15. The detection system of claim 14, wherein the standard module unit is in a silent state when periodically transmitting a central beacon on a carrier channel.

16. The detection system of claim 13, wherein the standard modular unit performs wireless communication detection, comprising:

after receiving a wireless test instruction issued by the micro control unit, periodically transmitting a central beacon on a wireless channel, and waiting for receiving an association request transmitted by a dual-mode communication module to be tested through the wireless channel;

after receiving the association request, judging whether the address field of the dual-mode communication module to be detected is consistent with the address of a pre-stored white list or not based on the association request, and if so, judging that the carrier receiving and transmitting functions of the dual-mode communication module to be detected are normal;

if the association request with consistent addresses sent by the dual-mode communication module to be detected is not received after a certain time is reached, judging that the carrier receiving and transmitting functions of the dual-mode communication module to be detected are abnormal;

and transmitting the normal or abnormal receiving and transmitting functions to the micro control unit as a detection result.

17. The detection system of claim 16, wherein the standard module unit is in a silent state when periodically transmitting a central beacon on the wireless channel.

18. The test system of claim 1, wherein the modular unit under test comprises: a serial port driving circuit;

the serial port driving circuit is used for bidirectional transmission with the micro control unit.

19. The system according to claim 4, wherein the power consumption testing unit performs power consumption detection on the dual-mode communication module to be tested, and includes: sampling voltage and current of the dual-mode communication module to be detected in a non-communication state, taking the sampling value of the voltage and the current of the dual-mode communication module to be detected in the non-communication state as first data, sampling the voltage and the current of the dual-mode communication module to be detected in the communication state, taking the sampling value of the voltage and the current of the dual-mode communication module to be detected in the communication state as second data, taking the first data and the second data as power consumption detection results, and transmitting the power consumption detection results to a micro control unit.

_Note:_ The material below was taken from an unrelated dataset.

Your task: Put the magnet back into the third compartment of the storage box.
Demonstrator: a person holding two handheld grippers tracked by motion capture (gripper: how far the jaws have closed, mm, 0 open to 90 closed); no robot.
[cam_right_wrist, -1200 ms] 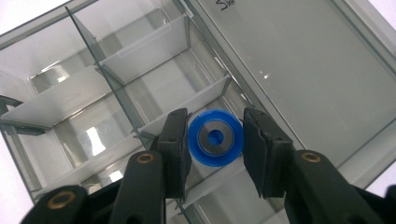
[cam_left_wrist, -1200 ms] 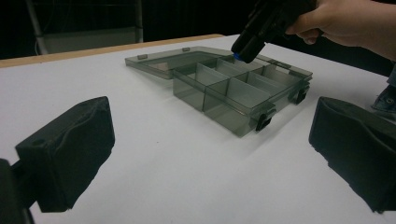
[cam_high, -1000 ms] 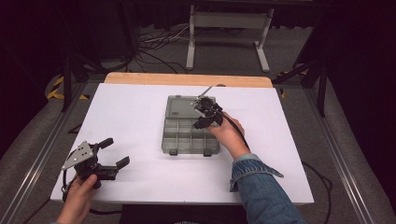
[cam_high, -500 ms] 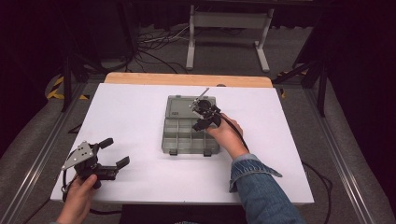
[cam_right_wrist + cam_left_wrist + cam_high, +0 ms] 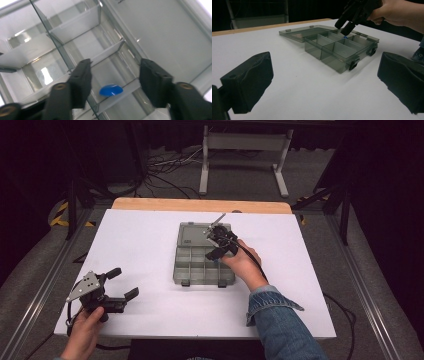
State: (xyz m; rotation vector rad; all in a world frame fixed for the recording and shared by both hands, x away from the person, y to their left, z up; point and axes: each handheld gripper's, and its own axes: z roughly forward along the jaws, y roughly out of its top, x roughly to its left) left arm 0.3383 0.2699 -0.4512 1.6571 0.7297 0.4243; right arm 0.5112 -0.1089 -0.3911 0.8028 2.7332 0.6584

20. A detection method using a detection system for a dual-mode communication module according to any of claims 1-19, characterized in that the detection method comprises:

accessing a dual-mode communication module to be tested through a module unit to be tested;

issuing a test instruction to the standard module unit through the micro control unit;

after receiving a test instruction issued by the micro control unit through a standard module unit, detecting a to-be-tested dual-mode communication module accessed by the to-be-tested module unit, and transmitting the detection result to the micro control unit;

and outputting the detection result through the micro control unit.